Re: [PATCH v5 4/9] mm: Add test_clear_young_fast_only MMU notifier

All of lore.kernel.org
 help / color / mirror / Atom feed

From: Sean Christopherson <seanjc@google.com>
To: James Houghton <jthoughton@google.com>
Cc: Yu Zhao <yuzhao@google.com>,
	Andrew Morton <akpm@linux-foundation.org>,
	 Paolo Bonzini <pbonzini@redhat.com>,
	Ankit Agrawal <ankita@nvidia.com>,
	 Axel Rasmussen <axelrasmussen@google.com>,
	Catalin Marinas <catalin.marinas@arm.com>,
	 David Matlack <dmatlack@google.com>,
	David Rientjes <rientjes@google.com>,
	 James Morse <james.morse@arm.com>,
	Jonathan Corbet <corbet@lwn.net>, Marc Zyngier <maz@kernel.org>,
	 Oliver Upton <oliver.upton@linux.dev>,
	Raghavendra Rao Ananta <rananta@google.com>,
	 Ryan Roberts <ryan.roberts@arm.com>,
	Shaoqin Huang <shahuang@redhat.com>,
	 Suzuki K Poulose <suzuki.poulose@arm.com>,
	Wei Xu <weixugc@google.com>,  Will Deacon <will@kernel.org>,
	Zenghui Yu <yuzenghui@huawei.com>,
	kvmarm@lists.linux.dev,  kvm@vger.kernel.org,
	linux-arm-kernel@lists.infradead.org,  linux-doc@vger.kernel.org,
	linux-kernel@vger.kernel.org, linux-mm@kvack.org
Subject: Re: [PATCH v5 4/9] mm: Add test_clear_young_fast_only MMU notifier
Date: Tue, 11 Jun 2024 17:34:24 -0700	[thread overview]
Message-ID: <ZmjtEBH42u7NUWRc@google.com> (raw)
In-Reply-To: <CADrL8HU_FKHTz_6d=xhVLZFDQ_zQo-zdB2rqdpa2CKusa1uo+A@mail.gmail.com>

On Tue, Jun 11, 2024, James Houghton wrote:
> On Tue, Jun 11, 2024 at 12:42 PM Sean Christopherson <seanjc@google.com> wrote:
> > --
> > diff --git a/mm/mmu_notifier.c b/mm/mmu_notifier.c
> > index 7b77ad6cf833..07872ae00fa6 100644
> > --- a/mm/mmu_notifier.c
> > +++ b/mm/mmu_notifier.c
> > @@ -384,7 +384,8 @@ int __mmu_notifier_clear_flush_young(struct mm_struct *mm,
> >
> >  int __mmu_notifier_clear_young(struct mm_struct *mm,
> >                                unsigned long start,
> > -                              unsigned long end)
> > +                              unsigned long end,
> > +                              bool fast_only)
> >  {
> >         struct mmu_notifier *subscription;
> >         int young = 0, id;
> > @@ -393,9 +394,12 @@ int __mmu_notifier_clear_young(struct mm_struct *mm,
> >         hlist_for_each_entry_rcu(subscription,
> >                                  &mm->notifier_subscriptions->list, hlist,
> >                                  srcu_read_lock_held(&srcu)) {
> > -               if (subscription->ops->clear_young)
> > -                       young |= subscription->ops->clear_young(subscription,
> > -                                                               mm, start, end);
> > +               if (!subscription->ops->clear_young ||
> > +                   fast_only && !subscription->ops->has_fast_aging)
> > +                       continue;
> > +
> > +               young |= subscription->ops->clear_young(subscription,
> > +                                                       mm, start, end);
> 
> KVM changing has_fast_aging dynamically would be slow, wouldn't it?

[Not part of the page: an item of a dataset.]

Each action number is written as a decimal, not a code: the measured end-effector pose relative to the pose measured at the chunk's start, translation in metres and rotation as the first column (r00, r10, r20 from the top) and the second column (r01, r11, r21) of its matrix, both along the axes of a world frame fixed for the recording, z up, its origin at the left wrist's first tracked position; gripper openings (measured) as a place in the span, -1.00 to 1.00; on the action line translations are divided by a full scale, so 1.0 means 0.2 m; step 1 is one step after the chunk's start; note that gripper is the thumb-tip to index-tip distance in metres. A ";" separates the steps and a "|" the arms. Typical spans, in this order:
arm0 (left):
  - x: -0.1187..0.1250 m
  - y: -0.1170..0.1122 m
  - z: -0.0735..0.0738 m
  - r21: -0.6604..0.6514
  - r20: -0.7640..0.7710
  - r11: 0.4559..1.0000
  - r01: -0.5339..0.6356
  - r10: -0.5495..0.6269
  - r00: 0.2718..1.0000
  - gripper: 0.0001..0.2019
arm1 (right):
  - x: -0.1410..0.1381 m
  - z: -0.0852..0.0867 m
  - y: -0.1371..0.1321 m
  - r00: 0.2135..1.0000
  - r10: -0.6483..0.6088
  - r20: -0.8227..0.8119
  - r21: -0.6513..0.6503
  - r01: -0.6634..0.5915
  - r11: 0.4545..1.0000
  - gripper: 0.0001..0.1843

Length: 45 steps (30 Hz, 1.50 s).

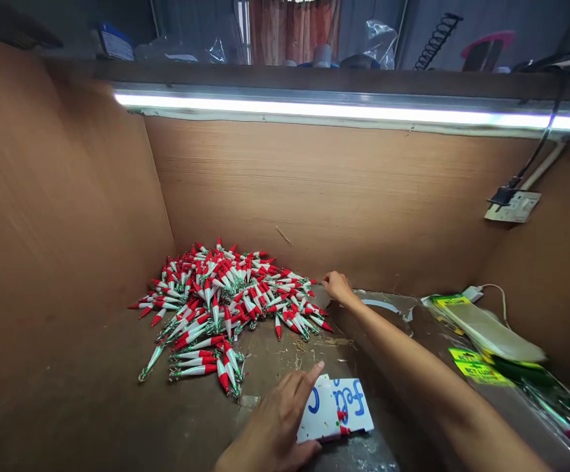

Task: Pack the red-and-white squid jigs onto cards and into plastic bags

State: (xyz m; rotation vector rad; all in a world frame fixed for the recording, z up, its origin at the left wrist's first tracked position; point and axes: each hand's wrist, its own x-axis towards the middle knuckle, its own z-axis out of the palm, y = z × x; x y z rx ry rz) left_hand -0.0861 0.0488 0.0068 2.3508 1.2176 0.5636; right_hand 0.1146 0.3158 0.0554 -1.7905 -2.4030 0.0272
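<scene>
My left grip spans the left end of a printed white card, likely steadying it on the scuffed tabletop; whether it clamps, I can't tell. My right grip curls nearly closed beside heaped, tapered red-and-white pieces, any hold hidden. Behind stands a grained wooden panel.

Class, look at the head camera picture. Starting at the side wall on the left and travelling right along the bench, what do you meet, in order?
Wooden side wall → pile of red-and-white lures → right hand → plastic packet.
</scene>
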 end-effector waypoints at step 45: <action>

No, it could/would be done quite quickly.  But, I'm not suggesting has_fast_aging
be dynamic, i.e. it's not an "all aging is guaranteed to be fast", it's a "this
MMU _can_ do fast aging".  It's a bit fuzzy/weird mostly because KVM can essentially
have multiple secondary MMUs wired up to the same mmu_notifier.

> I feel like it's simpler to just pass in fast_only into `clear_young` itself
> (and this is how I interpreted what you wrote above anyway).

Eh, maybe?  A "has_fast_aging" flag is more robust in the sense that it requires
secondary MMUs to opt-in, i.e. all secondary MMUs will be considered "slow" by
default.
 
It's somewhat of a moot point because KVM is the only secondary MMU that implements
.clear_young() and .test_young() (which I keep forgetting), and that seems unlikely
to change.

A flag would also avoid an indirect call and thus a RETPOLINE when CONFIG_RETPOLINE=y,
i.e. would be a minor optimization when KVM doesn't suppport fast aging.  But that's
probably a pretty unlikely combination, so it's probably not a valid argument.

So, I guess I don't have a strong opinion?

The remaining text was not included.